Below is a listing; retype exactly the lines between the one containing "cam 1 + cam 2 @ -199" and the one containing "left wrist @", inclusive, minus the pictures.

Material for this exercise: Begin

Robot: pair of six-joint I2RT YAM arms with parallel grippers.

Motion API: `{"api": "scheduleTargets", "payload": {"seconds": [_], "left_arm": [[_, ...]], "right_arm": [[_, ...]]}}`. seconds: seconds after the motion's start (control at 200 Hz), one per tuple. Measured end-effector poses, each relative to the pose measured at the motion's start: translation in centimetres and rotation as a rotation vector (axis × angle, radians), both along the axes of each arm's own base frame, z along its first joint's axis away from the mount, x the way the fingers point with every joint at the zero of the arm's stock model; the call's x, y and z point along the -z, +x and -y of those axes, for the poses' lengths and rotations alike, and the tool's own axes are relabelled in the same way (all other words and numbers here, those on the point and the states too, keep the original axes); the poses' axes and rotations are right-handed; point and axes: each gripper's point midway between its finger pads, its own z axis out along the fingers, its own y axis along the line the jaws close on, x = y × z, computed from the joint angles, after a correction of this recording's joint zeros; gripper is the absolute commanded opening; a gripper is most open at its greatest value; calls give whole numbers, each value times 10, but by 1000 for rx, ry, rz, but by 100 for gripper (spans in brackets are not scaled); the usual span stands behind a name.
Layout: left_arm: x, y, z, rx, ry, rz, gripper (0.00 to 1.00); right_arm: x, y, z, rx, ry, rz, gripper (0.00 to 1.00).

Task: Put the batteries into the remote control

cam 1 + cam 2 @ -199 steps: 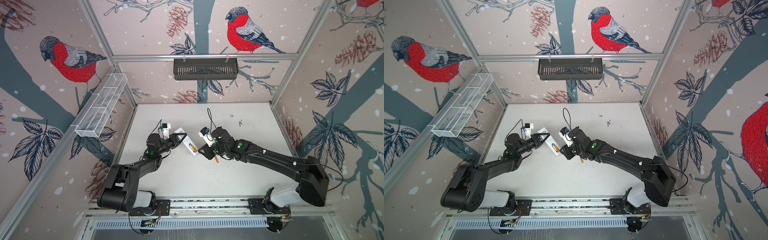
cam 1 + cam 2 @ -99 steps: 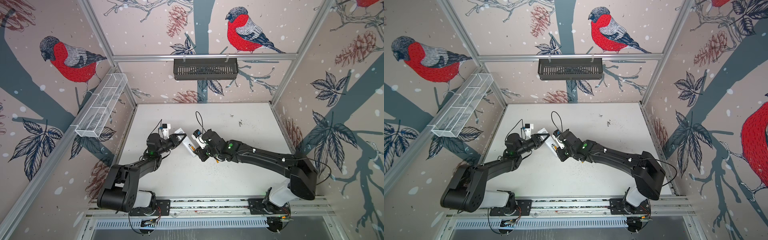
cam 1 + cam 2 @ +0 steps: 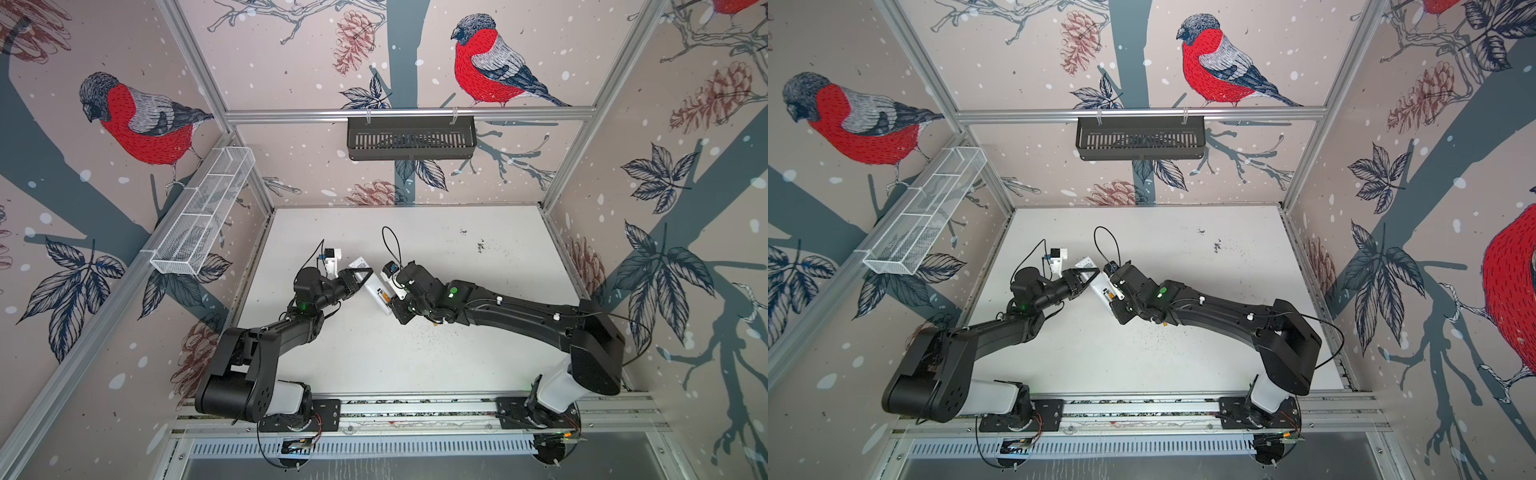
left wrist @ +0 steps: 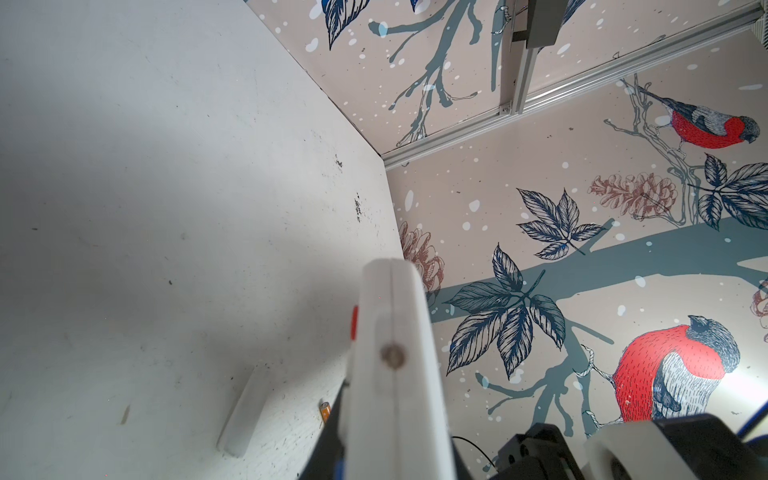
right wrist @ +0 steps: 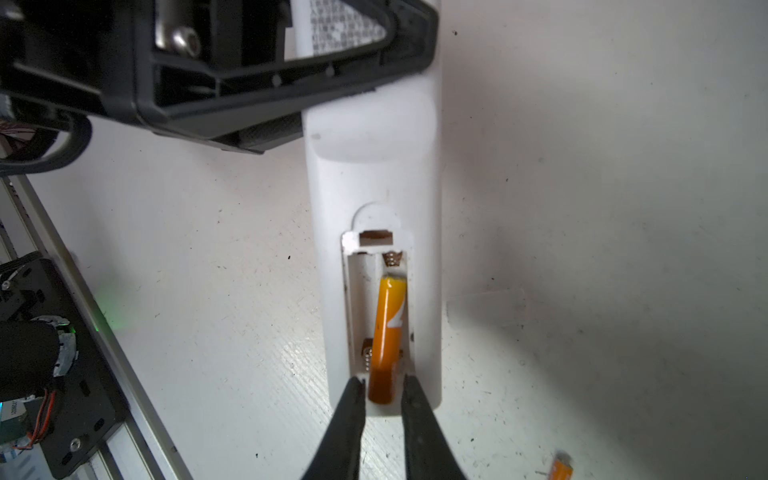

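Observation:
The white remote control (image 3: 375, 288) (image 5: 374, 174) is held back-up above the table, with my left gripper (image 3: 362, 275) shut on its far end. Its battery bay (image 5: 361, 291) is open. One orange battery (image 5: 388, 324) (image 3: 385, 297) lies tilted in the bay, its near end sticking out over the rim. My right gripper (image 5: 380, 384) (image 3: 1113, 308) is shut on that near end, one fingertip on each side. A second battery (image 5: 561, 467) (image 4: 324, 409) (image 3: 1165, 323) lies loose on the table beside the right arm. In the left wrist view the remote (image 4: 395, 353) shows edge-on and hides the jaws.
A white flat cover piece (image 4: 245, 409) lies on the table near the loose battery. A white wire basket (image 3: 203, 216) hangs on the left wall and a black basket (image 3: 411, 137) on the back wall. Dark specks dot the tabletop (image 3: 478, 249).
My right gripper has moved left up to the remote's near end, and its jaws have narrowed around the battery. The left arm and the remote have stayed put.

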Motion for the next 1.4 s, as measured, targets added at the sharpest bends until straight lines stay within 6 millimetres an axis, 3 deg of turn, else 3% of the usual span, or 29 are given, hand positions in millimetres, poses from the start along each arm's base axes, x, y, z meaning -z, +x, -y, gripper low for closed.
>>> {"api": "scheduleTargets", "payload": {"seconds": [0.545, 1.131, 1.401], "left_arm": [[3, 0, 0, -1, -1, -9, 0], [5, 5, -4, -33, 14, 1, 0], [0, 7, -3, -30, 14, 13, 0]], "right_arm": [[7, 4, -4, 10, -33, 5, 16], [16, 23, -10, 57, -83, 19, 12], [6, 28, -1, 74, -62, 26, 15]]}}
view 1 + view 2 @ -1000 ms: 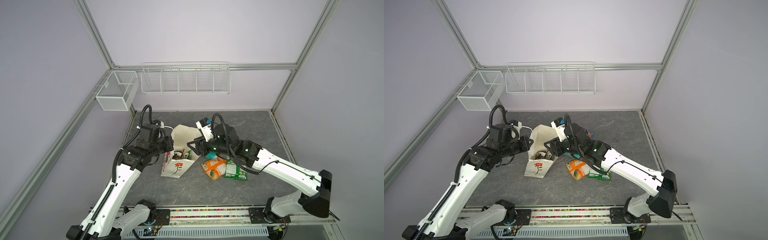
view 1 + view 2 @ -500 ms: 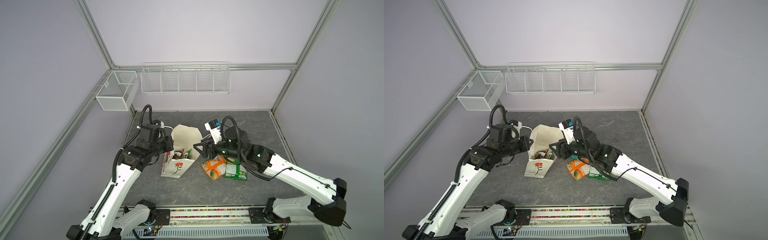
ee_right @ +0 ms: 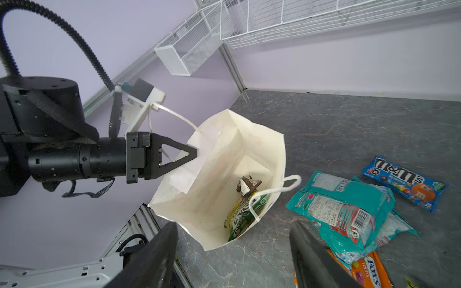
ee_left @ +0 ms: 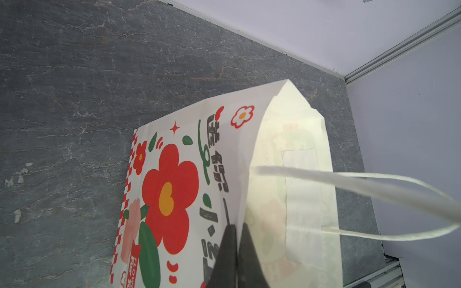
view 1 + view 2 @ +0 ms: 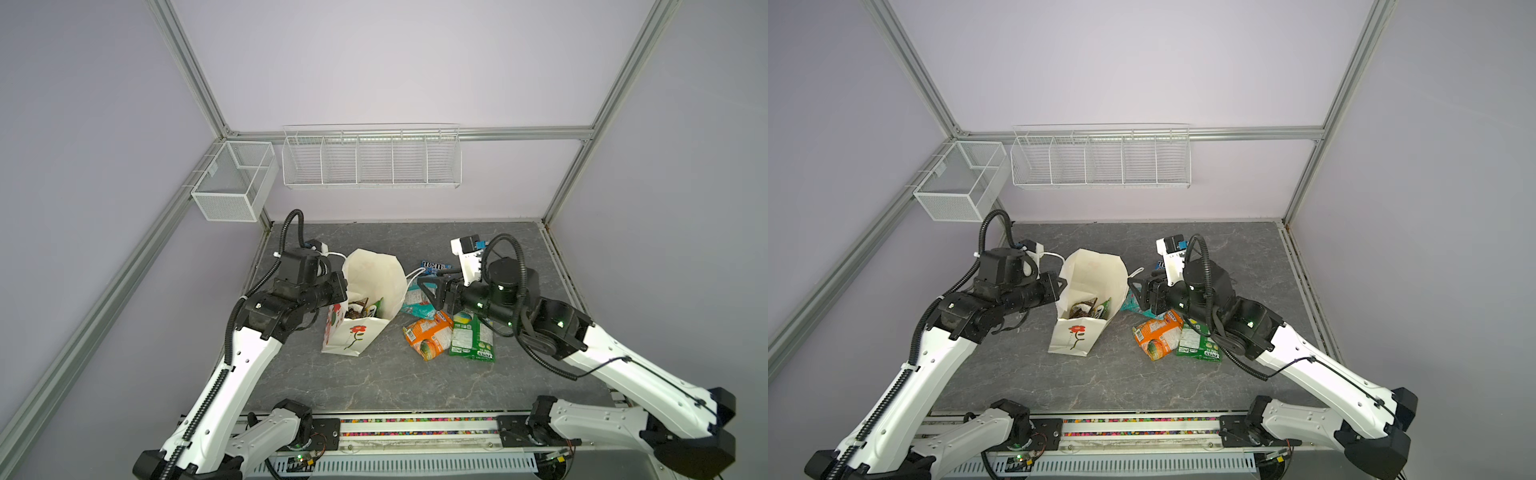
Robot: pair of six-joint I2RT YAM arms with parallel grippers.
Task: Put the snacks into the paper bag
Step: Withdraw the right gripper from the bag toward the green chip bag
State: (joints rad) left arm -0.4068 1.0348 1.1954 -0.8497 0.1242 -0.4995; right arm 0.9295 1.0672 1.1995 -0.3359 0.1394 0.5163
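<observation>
The paper bag (image 5: 376, 274) stands open left of centre on the grey worktop (image 5: 374, 386). The left pincer (image 3: 195, 155) is pressed together on the bag's left rim, pinching the paper. 1 cord handle (image 3: 174, 116) is looped over that arm's camera mount, and the other handle (image 3: 274, 190) droops across the right rim. Inside lie 2 snacks: a dark-brown bar (image 3: 249, 185) and a yellow-green packet (image 3: 239, 214). The right pincer (image 5: 430, 291) hangs spread and empty just right of the bag, above the teal packet (image 3: 341, 207). The M&M's pack (image 3: 404, 182) lies nearby on the worktop, with the orange packet (image 5: 428, 334) and green packet (image 5: 471, 336) side by side. A long wire basket (image 5: 370, 160) and a small mesh basket (image 5: 232, 187) hang on the walls behind.
</observation>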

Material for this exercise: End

• Answer to the exercise:
cam 1 + cam 2 @ -199 steps: 
cam 1 + cam 2 @ -99 steps: 
cam 1 + cam 2 @ +0 steps: 
left wrist @ +0 steps: 

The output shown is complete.